*Aim of the exercise*:
Take the data below and extract the lines from the one with "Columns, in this" to the one with "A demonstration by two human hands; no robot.", inclusive, exactly as written.

BEGIN Data shown

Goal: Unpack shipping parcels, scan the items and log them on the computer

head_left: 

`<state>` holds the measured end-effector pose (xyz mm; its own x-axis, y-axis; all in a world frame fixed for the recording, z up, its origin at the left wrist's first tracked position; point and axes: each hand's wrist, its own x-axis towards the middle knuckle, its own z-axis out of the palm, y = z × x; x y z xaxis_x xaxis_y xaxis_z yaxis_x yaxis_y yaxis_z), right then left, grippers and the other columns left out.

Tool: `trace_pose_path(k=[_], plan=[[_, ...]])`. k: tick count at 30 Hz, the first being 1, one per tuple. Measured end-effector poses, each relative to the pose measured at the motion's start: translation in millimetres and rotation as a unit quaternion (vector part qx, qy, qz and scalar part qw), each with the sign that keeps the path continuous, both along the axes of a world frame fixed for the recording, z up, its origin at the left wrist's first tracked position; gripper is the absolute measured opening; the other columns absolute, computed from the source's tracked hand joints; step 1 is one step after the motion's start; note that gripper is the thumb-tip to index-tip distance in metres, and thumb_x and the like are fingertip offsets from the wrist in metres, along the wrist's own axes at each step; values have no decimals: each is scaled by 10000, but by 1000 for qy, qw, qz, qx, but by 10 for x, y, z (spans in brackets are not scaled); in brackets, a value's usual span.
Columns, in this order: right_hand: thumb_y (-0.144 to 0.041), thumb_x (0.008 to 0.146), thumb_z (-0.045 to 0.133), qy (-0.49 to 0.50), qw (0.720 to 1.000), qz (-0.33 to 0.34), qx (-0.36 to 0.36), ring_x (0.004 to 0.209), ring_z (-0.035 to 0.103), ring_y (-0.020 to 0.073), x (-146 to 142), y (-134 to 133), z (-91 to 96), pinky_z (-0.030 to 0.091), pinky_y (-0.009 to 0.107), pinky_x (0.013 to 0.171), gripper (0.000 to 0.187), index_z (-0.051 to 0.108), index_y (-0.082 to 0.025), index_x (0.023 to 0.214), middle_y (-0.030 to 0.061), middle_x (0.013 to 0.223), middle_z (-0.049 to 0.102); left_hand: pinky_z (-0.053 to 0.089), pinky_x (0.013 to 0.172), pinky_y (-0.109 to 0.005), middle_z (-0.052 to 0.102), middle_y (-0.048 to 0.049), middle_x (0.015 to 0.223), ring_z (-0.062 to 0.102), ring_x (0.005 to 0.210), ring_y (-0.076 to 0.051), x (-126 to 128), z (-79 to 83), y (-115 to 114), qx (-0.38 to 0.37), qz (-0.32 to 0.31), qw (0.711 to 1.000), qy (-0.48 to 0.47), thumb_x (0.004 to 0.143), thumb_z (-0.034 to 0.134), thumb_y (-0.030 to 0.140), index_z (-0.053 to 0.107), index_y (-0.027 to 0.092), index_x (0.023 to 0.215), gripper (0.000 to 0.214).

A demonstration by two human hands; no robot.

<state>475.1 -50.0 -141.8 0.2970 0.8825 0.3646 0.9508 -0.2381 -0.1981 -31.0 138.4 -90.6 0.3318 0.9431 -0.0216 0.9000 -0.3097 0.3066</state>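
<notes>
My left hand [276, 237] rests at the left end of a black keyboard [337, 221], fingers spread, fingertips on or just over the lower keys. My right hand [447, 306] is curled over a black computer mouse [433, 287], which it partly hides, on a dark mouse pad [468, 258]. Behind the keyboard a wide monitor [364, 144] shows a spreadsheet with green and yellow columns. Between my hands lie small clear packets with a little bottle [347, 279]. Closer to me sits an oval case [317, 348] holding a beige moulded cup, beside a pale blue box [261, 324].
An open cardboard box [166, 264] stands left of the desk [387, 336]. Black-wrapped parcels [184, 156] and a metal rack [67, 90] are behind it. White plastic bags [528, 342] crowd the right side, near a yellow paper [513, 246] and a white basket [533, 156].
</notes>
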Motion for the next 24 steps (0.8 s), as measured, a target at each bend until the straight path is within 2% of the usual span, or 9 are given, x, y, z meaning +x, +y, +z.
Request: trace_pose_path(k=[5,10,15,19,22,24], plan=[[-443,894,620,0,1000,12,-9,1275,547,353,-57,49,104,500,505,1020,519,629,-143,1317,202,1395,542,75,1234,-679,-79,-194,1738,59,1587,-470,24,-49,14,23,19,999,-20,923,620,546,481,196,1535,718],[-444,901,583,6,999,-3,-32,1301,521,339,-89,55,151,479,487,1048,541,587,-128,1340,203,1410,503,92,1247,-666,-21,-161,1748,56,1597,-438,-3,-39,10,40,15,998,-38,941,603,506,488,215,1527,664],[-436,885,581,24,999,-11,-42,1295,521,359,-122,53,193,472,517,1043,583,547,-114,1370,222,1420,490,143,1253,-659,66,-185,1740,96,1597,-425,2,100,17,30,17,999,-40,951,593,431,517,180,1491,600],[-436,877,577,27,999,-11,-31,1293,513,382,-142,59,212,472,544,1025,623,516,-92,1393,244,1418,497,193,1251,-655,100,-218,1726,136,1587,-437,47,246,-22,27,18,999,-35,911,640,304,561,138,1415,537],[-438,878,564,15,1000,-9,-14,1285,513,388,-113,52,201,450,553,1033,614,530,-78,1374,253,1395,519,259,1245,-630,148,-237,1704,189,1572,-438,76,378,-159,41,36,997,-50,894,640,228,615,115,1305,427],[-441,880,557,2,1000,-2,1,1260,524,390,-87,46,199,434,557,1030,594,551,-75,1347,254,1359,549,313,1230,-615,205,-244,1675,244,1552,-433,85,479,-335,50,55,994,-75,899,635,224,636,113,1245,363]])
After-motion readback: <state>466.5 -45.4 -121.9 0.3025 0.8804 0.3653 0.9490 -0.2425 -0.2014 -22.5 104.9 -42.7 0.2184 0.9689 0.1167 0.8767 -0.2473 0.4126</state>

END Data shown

*Final answer*:
Columns, in this order: right_hand: thumb_y (-0.144 to 0.041), thumb_x (0.008 to 0.146), thumb_z (-0.045 to 0.133), qy (-0.49 to 0.50), qw (0.720 to 1.000), qz (-0.33 to 0.34), qx (-0.36 to 0.36), ring_x (0.004 to 0.209), ring_z (-0.035 to 0.103), ring_y (-0.020 to 0.073), x (-146 to 142), y (-134 to 133), z (-91 to 96), pinky_z (-0.030 to 0.091), pinky_y (-0.009 to 0.107), pinky_x (0.013 to 0.171), gripper (0.000 to 0.187), index_z (-0.051 to 0.108), index_y (-0.082 to 0.025), index_x (0.023 to 0.214), middle_y (-0.030 to 0.061), middle_x (0.013 to 0.223), middle_z (-0.049 to 0.102); left_hand: pinky_z (-0.053 to 0.089), pinky_x (0.013 to 0.172), pinky_y (-0.109 to 0.005), middle_z (-0.052 to 0.102), middle_y (-0.048 to 0.049), middle_x (0.015 to 0.223), ring_z (-0.062 to 0.102), ring_x (0.005 to 0.210), ring_y (-0.076 to 0.051), x (-126 to 128), z (-79 to 83), y (-115 to 114), qx (-0.38 to 0.37), qz (-0.32 to 0.31), qw (0.711 to 1.000), qy (-0.48 to 0.47), thumb_x (0.004 to 0.143), thumb_z (-0.034 to 0.134), thumb_y (-0.030 to 0.140), index_z (-0.053 to 0.107), index_y (-0.027 to 0.092), index_x (0.023 to 0.215), gripper (0.000 to 0.214).

A demonstration by two human hands; no robot.

What the exercise required has been answered in full.